## Records

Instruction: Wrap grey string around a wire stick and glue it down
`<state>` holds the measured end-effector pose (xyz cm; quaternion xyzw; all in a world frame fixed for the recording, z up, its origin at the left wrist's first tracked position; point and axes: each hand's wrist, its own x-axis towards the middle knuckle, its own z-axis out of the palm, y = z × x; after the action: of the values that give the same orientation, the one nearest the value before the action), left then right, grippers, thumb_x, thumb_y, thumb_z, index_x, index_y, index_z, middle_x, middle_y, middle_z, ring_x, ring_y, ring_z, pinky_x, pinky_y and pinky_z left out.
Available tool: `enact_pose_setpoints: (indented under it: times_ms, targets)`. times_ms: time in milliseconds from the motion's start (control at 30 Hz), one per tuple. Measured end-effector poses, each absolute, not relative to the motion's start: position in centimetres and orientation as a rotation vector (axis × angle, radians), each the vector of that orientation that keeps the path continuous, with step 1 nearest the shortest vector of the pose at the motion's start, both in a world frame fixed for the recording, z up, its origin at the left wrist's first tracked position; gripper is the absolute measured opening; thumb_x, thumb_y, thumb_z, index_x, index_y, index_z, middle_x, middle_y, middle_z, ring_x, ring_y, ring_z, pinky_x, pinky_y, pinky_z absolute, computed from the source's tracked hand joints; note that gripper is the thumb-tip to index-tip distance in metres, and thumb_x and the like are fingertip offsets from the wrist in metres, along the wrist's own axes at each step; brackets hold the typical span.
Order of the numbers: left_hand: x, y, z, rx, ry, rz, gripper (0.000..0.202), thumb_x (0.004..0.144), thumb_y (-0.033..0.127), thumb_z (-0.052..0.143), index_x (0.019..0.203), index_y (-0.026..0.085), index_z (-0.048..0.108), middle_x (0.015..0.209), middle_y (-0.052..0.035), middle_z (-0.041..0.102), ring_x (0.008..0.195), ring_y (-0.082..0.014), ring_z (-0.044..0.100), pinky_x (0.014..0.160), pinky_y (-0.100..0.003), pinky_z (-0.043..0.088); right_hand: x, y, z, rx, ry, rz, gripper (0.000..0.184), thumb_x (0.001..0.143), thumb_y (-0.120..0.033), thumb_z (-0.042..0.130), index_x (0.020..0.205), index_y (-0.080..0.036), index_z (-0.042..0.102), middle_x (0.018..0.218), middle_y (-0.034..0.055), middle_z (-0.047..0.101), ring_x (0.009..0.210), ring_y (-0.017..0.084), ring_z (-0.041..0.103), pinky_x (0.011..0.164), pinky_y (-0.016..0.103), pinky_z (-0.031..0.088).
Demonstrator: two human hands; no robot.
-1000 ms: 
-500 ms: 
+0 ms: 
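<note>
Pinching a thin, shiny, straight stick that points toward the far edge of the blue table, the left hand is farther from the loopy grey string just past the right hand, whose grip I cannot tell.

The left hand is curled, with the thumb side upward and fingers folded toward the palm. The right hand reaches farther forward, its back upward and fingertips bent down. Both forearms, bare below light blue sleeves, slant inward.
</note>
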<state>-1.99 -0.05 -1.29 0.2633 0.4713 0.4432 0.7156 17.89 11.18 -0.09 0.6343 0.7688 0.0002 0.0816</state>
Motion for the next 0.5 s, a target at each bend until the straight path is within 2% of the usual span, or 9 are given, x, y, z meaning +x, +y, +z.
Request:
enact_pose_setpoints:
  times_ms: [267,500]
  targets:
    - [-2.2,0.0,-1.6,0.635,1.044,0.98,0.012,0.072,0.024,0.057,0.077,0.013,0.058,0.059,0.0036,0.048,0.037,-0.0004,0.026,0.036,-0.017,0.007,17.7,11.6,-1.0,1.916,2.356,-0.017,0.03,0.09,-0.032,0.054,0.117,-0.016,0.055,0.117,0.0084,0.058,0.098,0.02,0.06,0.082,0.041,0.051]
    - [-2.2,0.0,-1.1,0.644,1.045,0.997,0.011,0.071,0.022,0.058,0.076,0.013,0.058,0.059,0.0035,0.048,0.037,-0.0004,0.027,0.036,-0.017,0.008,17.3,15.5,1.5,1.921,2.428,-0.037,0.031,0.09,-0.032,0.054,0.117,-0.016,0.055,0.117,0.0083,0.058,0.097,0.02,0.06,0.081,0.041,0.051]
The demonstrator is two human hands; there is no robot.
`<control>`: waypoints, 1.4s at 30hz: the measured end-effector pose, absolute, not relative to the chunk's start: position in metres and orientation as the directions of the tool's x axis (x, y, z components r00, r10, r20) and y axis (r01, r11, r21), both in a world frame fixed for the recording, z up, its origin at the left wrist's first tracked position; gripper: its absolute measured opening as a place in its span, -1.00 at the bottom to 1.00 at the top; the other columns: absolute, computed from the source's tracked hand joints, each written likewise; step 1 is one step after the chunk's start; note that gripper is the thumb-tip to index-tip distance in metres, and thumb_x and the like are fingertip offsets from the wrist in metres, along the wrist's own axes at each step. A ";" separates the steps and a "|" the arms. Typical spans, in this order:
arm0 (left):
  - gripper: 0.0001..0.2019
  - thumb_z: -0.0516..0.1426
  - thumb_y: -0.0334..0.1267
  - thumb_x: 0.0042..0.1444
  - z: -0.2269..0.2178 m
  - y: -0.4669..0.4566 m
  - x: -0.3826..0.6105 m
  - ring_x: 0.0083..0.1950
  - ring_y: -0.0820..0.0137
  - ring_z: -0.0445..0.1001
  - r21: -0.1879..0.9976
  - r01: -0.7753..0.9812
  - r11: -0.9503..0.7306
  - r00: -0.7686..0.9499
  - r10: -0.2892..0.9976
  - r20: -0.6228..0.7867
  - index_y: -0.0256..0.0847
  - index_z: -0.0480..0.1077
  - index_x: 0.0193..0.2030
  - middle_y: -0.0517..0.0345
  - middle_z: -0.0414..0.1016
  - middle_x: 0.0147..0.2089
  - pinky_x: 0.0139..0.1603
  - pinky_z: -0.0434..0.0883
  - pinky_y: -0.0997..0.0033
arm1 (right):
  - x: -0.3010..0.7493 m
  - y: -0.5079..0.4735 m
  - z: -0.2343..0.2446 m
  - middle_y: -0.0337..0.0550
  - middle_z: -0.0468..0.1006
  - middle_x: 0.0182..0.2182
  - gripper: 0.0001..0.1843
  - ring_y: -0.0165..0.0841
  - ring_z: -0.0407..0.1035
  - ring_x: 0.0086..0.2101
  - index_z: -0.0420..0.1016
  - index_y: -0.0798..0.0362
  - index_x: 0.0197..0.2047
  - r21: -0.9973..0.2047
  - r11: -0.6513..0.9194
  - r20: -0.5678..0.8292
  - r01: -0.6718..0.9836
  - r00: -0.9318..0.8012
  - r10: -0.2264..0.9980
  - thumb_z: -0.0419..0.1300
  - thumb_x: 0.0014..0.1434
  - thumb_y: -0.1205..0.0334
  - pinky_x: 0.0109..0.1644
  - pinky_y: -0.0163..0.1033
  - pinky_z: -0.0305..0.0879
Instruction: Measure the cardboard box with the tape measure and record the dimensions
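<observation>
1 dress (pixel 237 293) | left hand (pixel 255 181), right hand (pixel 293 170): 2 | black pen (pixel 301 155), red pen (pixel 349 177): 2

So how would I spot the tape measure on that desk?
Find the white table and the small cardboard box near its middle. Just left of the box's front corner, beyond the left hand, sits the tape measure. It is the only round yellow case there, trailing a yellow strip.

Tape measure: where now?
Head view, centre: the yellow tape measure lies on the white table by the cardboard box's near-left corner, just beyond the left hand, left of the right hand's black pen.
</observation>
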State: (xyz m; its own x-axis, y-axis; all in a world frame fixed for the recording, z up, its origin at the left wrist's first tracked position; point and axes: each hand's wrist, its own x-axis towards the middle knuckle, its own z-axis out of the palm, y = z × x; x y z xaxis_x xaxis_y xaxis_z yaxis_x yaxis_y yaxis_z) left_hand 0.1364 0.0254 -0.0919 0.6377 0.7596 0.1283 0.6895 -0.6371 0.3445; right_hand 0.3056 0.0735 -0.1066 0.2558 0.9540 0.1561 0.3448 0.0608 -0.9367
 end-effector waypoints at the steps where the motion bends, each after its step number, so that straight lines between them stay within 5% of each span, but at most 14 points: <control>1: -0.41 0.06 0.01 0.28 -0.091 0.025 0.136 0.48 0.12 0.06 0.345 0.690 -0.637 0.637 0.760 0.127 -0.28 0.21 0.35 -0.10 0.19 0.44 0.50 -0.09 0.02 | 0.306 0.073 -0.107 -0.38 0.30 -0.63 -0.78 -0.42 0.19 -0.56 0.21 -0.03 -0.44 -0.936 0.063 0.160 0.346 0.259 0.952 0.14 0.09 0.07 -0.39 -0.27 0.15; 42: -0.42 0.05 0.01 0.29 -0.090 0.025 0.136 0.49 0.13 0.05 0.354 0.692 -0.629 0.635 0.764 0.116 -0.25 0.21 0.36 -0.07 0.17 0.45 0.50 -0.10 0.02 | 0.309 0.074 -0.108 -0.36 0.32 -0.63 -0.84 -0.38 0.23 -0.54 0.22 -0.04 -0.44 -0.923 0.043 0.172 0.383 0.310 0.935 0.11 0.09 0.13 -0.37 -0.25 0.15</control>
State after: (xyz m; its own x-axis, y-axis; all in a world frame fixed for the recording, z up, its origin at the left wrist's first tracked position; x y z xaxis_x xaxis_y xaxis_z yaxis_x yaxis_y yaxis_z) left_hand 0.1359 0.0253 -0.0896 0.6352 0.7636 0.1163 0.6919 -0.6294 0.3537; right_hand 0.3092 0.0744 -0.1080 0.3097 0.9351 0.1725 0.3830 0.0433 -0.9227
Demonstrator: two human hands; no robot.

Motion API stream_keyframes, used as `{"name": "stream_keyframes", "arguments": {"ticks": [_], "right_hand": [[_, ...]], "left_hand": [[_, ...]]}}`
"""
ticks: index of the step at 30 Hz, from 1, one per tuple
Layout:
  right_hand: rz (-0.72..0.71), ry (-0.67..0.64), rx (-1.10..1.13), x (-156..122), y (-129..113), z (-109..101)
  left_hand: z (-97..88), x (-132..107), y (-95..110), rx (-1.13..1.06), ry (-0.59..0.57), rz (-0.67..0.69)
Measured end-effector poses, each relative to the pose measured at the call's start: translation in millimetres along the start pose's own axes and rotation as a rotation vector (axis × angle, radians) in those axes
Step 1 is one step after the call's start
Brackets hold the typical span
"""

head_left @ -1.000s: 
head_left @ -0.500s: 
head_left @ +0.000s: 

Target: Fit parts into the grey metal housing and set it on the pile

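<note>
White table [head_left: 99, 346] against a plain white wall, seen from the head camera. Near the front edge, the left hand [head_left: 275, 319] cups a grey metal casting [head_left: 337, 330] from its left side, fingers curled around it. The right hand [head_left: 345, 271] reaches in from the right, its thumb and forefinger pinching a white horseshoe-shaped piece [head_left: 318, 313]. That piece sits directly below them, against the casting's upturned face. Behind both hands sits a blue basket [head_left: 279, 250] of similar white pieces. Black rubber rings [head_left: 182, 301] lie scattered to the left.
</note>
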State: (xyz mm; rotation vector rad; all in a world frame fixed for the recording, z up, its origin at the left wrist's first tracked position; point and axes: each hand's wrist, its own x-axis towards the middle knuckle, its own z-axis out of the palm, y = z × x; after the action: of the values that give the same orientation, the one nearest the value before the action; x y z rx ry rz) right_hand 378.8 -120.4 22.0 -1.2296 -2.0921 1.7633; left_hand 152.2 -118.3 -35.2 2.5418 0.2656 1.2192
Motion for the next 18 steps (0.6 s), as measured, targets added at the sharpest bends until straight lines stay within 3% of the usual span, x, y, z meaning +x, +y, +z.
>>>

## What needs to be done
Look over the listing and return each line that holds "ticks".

## Exercise response
Motion API stream_keyframes, used as `{"name": "stream_keyframes", "arguments": {"ticks": [_], "right_hand": [[_, ...]], "left_hand": [[_, ...]]}}`
ticks: index of the step at 30 Hz, from 1, one per tuple

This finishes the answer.